The new Interim National Government, however, was short lived as it was toppled by an overzealous and ambitious former Chief of Army Staff, General Sani Abacha on November 17, 1993.

But Tinubu, who was represented by Director of Media and Publicity of APC Presidential Campaign Council, Bayo Onanuga, believed the transition programme was designed to crumble by the powers that be.

He said, “The Third Republic was not expected to last long. Indeed of all our nation’s republics, it was the shortest: it began in January 1992 following the election of state governors in December 1991. It ended on 17 November 1993 with the Abacha coup against the Interim Government of Ernest Shonekan. This happened some five months after the annulment of the 12 June, 1993 election, won clearly by Moshood Kashimawo Abiola.
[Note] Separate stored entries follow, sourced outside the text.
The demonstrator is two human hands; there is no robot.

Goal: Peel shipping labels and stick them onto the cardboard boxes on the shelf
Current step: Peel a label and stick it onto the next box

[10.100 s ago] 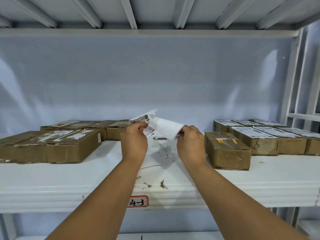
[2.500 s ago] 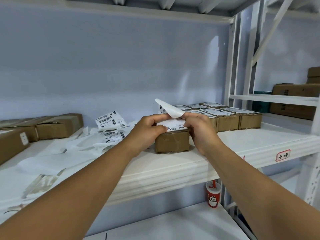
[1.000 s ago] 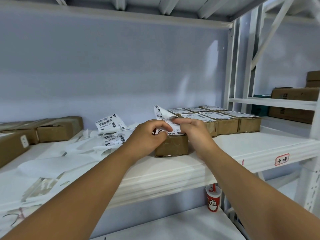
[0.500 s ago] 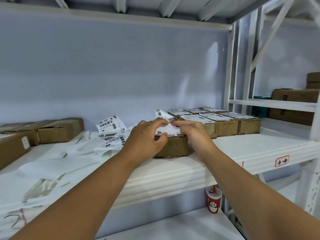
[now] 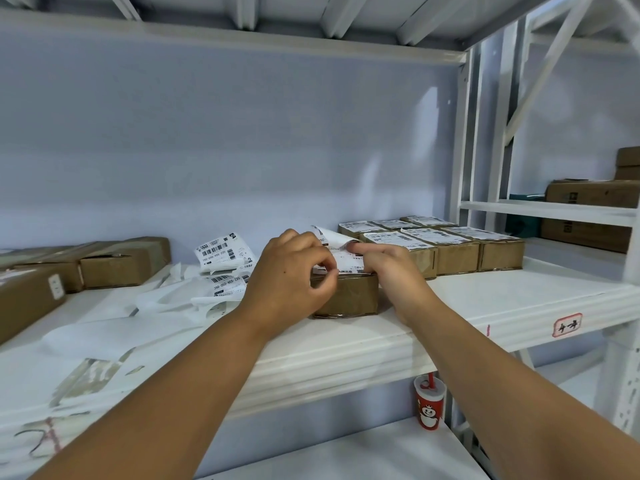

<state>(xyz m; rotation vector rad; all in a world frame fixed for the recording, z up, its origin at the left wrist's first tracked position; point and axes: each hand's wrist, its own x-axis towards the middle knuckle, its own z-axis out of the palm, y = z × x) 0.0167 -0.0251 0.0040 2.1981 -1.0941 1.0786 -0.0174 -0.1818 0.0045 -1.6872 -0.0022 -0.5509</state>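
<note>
A small brown cardboard box (image 5: pixel 349 296) stands near the front of the white shelf (image 5: pixel 346 344). A white shipping label (image 5: pixel 348 263) lies partly on its top, with its far edge still curled up. My left hand (image 5: pixel 292 282) pinches the label's near left edge. My right hand (image 5: pixel 391 268) lies on the box's right side, its forefinger pressing the label down. Loose printed labels (image 5: pixel 221 252) and white backing paper (image 5: pixel 114 323) lie left of the box.
Several labelled boxes (image 5: pixel 450 247) stand in rows behind and to the right. Unlabelled brown boxes (image 5: pixel 117 265) sit at the far left. A red paper cup (image 5: pixel 428 403) stands on the lower shelf. White uprights and another rack with boxes (image 5: pixel 588 202) are on the right.
The label has come down from held in the air onto the box top over the last seconds. My right forefinger now presses it flat, and my left hand has dropped to the label's near edge.
</note>
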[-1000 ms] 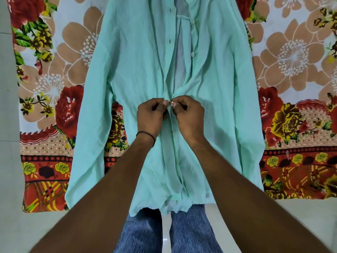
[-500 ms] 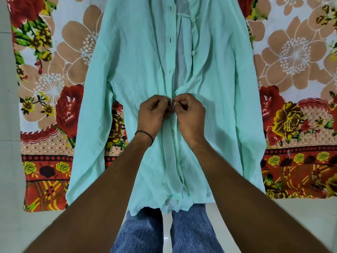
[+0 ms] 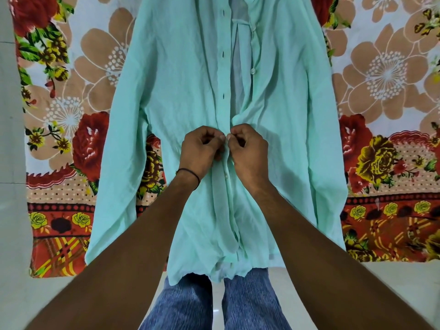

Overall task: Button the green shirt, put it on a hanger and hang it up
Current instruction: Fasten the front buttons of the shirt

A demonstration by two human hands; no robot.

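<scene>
The mint green shirt [image 3: 181, 96] lies flat on a floral sheet, collar away from me, hem over my knees. Its front is closed below my hands, where one fastened button shows, and gapes open above them. My left hand [image 3: 202, 151] pinches the buttonhole placket at mid-shirt. My right hand [image 3: 248, 148] pinches the button-side edge right against it, thumbs nearly touching. Two loose white buttons [image 3: 252, 71] and several empty buttonholes [image 3: 223, 96] run up the open part. No hanger is in view.
The floral sheet [image 3: 71, 115] with red, tan and yellow flowers covers the floor under the shirt. Pale floor tiles [image 3: 12, 139] show at the left and along the near edge. My knees in blue trousers [image 3: 247, 301] are at the bottom centre.
Both hands stay at the same button level, working the two plackets together. They have shifted very slightly upward; the shirt has barely moved.
</scene>
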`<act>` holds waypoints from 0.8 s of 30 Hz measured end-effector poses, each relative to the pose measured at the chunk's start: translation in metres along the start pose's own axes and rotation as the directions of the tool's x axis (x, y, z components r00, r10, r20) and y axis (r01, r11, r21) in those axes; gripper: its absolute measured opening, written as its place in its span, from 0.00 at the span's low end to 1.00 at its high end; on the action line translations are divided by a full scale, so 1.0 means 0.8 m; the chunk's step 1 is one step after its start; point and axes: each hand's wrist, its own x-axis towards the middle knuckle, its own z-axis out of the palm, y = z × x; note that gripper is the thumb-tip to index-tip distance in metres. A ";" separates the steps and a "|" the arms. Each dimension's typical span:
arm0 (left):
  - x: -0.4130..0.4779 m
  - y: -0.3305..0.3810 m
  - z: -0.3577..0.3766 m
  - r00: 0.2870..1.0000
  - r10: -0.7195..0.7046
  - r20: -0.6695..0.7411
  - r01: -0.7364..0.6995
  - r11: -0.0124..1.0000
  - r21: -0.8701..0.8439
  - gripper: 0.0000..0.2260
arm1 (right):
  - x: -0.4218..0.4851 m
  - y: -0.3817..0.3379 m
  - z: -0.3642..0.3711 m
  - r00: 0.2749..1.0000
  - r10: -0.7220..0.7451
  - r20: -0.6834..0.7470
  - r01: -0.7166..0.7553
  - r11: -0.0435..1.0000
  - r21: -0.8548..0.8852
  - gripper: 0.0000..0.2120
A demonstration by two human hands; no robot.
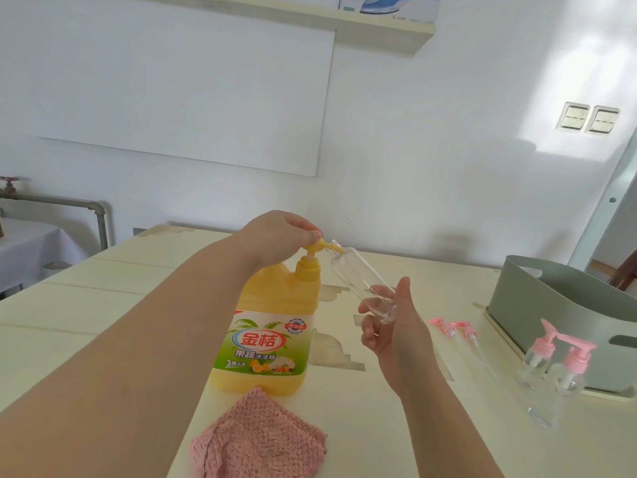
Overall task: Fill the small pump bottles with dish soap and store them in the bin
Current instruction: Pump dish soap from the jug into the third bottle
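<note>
A big yellow dish soap jug (pixel 272 326) with a pump top stands mid-table. My left hand (pixel 275 236) rests on its yellow pump head, fingers curled over it. My right hand (pixel 389 326) holds a clear, capless small bottle (pixel 358 274) by its base, tilted, with its open neck at the pump's spout. Two pink pump caps (pixel 455 331) with dip tubes lie loose on the table to the right. Two small clear bottles with pink pumps (pixel 558 363) stand in front of the grey-green bin (pixel 537 294), and one capless clear bottle (pixel 546 405) stands nearer me.
A pink cloth (pixel 258 439) lies in front of the jug near the table's front edge. The bin sits on a cream tray (pixel 499 332) at the right. A white wall runs behind the table, with a pipe (pixel 69 205) at the far left.
</note>
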 end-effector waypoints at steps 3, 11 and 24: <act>-0.002 0.003 0.000 1.000 -0.004 -0.029 0.002 0.998 -0.055 0.08 | 0.000 -0.002 0.002 1.000 -0.012 0.028 0.010 0.998 0.068 0.22; -0.001 -0.001 0.000 0.997 0.011 -0.076 -0.018 0.995 -0.094 0.06 | 0.002 -0.004 0.000 0.997 -0.032 0.066 0.024 0.993 0.117 0.17; 0.001 -0.005 0.000 0.998 0.023 -0.057 -0.020 0.998 0.052 0.05 | -0.002 0.003 0.006 1.000 -0.011 -0.016 0.013 0.983 0.183 0.17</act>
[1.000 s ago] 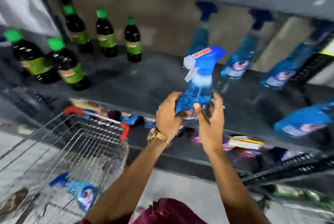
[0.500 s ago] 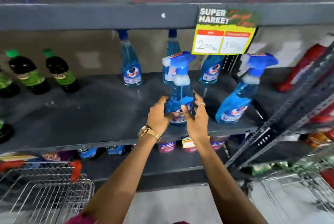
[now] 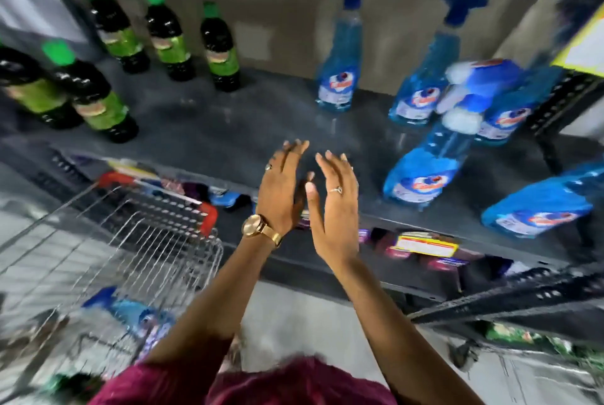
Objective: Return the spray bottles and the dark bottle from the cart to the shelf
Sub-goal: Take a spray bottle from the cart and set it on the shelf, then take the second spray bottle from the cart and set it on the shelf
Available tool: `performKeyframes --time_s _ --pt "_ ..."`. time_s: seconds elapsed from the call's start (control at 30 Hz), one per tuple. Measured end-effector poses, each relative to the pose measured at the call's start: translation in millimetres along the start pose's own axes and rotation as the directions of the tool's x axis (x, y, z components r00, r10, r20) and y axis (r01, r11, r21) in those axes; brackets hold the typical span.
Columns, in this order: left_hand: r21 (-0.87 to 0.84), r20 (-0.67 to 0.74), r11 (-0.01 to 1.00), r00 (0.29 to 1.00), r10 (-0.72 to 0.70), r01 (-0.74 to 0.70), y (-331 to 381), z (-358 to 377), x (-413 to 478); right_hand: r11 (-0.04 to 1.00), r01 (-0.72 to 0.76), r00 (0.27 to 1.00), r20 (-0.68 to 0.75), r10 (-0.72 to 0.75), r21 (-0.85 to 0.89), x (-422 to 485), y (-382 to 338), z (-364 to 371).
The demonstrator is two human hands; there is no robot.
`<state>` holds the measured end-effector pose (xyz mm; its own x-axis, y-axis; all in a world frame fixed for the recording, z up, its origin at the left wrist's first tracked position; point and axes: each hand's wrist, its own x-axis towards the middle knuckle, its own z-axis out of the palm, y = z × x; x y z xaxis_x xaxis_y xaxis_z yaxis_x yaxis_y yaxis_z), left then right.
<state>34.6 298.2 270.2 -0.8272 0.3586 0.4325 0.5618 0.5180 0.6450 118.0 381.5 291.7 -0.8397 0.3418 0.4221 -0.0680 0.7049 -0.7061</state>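
In the head view, the left hand (image 3: 282, 187) and the right hand (image 3: 333, 205) are hovering side by side over the front edge of the dark shelf (image 3: 228, 133), palms facing each other, fingers spread and holding nothing. A gold watch (image 3: 260, 230) is sitting on the left wrist.

Just right of the hands, a spray bottle (image 3: 428, 163) is standing on the shelf near its front edge, its clear body showing blue liquid, a blue and white label low on its front and a blue and white trigger head on top. More blue spray bottles are standing behind and beside it, one (image 3: 338, 78) further back toward the wall.

At the shelf's left, dark bottles (image 3: 98, 100) with green caps and green labels are standing in a group.

The wire cart (image 3: 140, 241) with red corners is sitting at the lower left. Inside it another spray bottle (image 3: 130, 313) is lying on its side, blurred, and a dark bottle (image 3: 70, 386) is showing only partly at the bottom edge.
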Motion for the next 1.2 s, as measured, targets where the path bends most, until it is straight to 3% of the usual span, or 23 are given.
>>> performKeyframes --time_s 0.07,0.13,0.2,0.27,0.3,0.33,0.4,0.47,0.53,0.7,0.8,0.9,1.03,1.13,1.2 --pt "0.035 -0.055 0.998 0.997 -0.046 0.048 -32 -27 -12 1.000 -0.010 0.990 0.143 0.009 0.007 3 -14 25" --pt "0.024 -0.137 0.976 0.968 -0.209 0.214 -87 -64 -39 0.999 -0.007 0.957 0.289 -0.009 0.052 3 -38 68" --pt "-0.060 -0.284 0.885 0.843 -0.458 0.461 -144 -93 -80 0.996 -0.008 0.905 0.423 -0.031 0.089 -3 -58 110" --pt "-0.170 -0.386 0.644 0.551 -0.740 0.746 -199 -116 -135 0.982 -0.101 0.824 0.566 -0.008 0.161 -14 -74 160" --pt "-0.195 -0.384 0.494 0.397 -0.834 0.847 -225 -122 -163 0.958 -0.227 0.753 0.655 0.059 0.175 -21 -82 184" --pt "-0.200 -0.327 0.336 0.260 -0.909 0.920 -247 -127 -190 0.903 -0.390 0.658 0.740 0.135 0.182 -27 -88 206" --pt "-0.116 -0.104 0.053 0.041 -0.994 0.992 -278 -124 -229 0.817 -0.572 0.462 0.852 0.247 0.074 -36 -89 247" --pt "0.002 0.106 -0.127 -0.126 -0.986 0.992 -301 -117 -256 0.815 -0.571 0.269 0.915 0.299 -0.099 -52 -87 291" --pt "-0.021 0.208 -0.146 -0.138 -0.968 0.989 -307 -101 -261 0.814 -0.558 0.214 0.919 0.332 -0.164 -55 -82 307" --pt "-0.199 0.214 -0.365 -0.323 -0.922 0.909 -329 -82 -273 0.798 -0.478 0.087 0.884 0.459 -0.367 -76 -76 347" --pt "-0.292 0.216 -0.424 -0.373 -0.902 0.857 -339 -77 -280 0.789 -0.469 0.064 0.875 0.480 -0.398 -80 -76 349" --pt "-0.276 0.306 -0.519 -0.438 -0.845 0.809 -350 -78 -288 0.798 -0.479 0.065 0.892 0.447 -0.364 -78 -80 344" --pt "-0.313 0.403 -0.582 -0.450 -0.797 0.750 -343 -86 -282 0.814 -0.518 0.110 0.923 0.369 -0.264 -67 -88 331" --pt "-0.391 0.339 -0.494 -0.377 -0.862 0.776 -323 -99 -271 0.833 -0.514 0.108 0.947 0.303 -0.208 -56 -94 310" --pt "-0.499 0.245 -0.352 -0.261 -0.934 0.792 -304 -114 -265 0.848 -0.508 0.145 0.955 0.259 -0.153 -50 -93 296"
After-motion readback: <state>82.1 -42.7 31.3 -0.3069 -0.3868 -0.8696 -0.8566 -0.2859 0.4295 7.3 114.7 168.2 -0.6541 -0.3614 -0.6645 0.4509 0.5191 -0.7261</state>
“The entire transition programme of the military administration of the time, according to discerning critics, was designed to fail. It was, they said, meant to make then military president Ibrahim Babangida succeed himself as a civilian president.

“The journey to the short-lived Republic began in 1986 when the military junta announced a transition programme, setting 1990 as the terminal date. New leaders at all levels of government were to be elected to usher in the Republic. But no sooner the programme was announced than government began to tinker with it, brewing accusations of hidden agenda.

“The transition programme was first extended by two years and then extended by another year to terminate in 1993. During the seven-year transition, Nigerian politicians were turned into guinea pigs for political experimentation. First, the military government attempted to clone a new set of politicians known as the ‘Newbreed.’

“It introduced Option A4, a system of voting done by queuing behind candidates, a novelty in the making of democratic choices. It imposed a two-party system, with defined ideologies.”

The APC national leader lamented that Nigerians witnessed a form of government known as diarchy, with elected state governors being bossed by a military president under the Third Republic.

According to him, the nation watched helplessly as the military regime cancelled presidential primaries and banned all politicians from participating in political gathering.

“Then a year later, the most unexpected happened with the annulment of the June 12 election. I was an elected senator of the short Third Republic and thus a witness like all of you. I was also a staunch supporter of MKO Abiola and the struggle to restore his mandate.

“Though I have not written my memoirs of the period, I have given many interviews and speeches about my role in the struggle, kicked off by the annulment,” he said.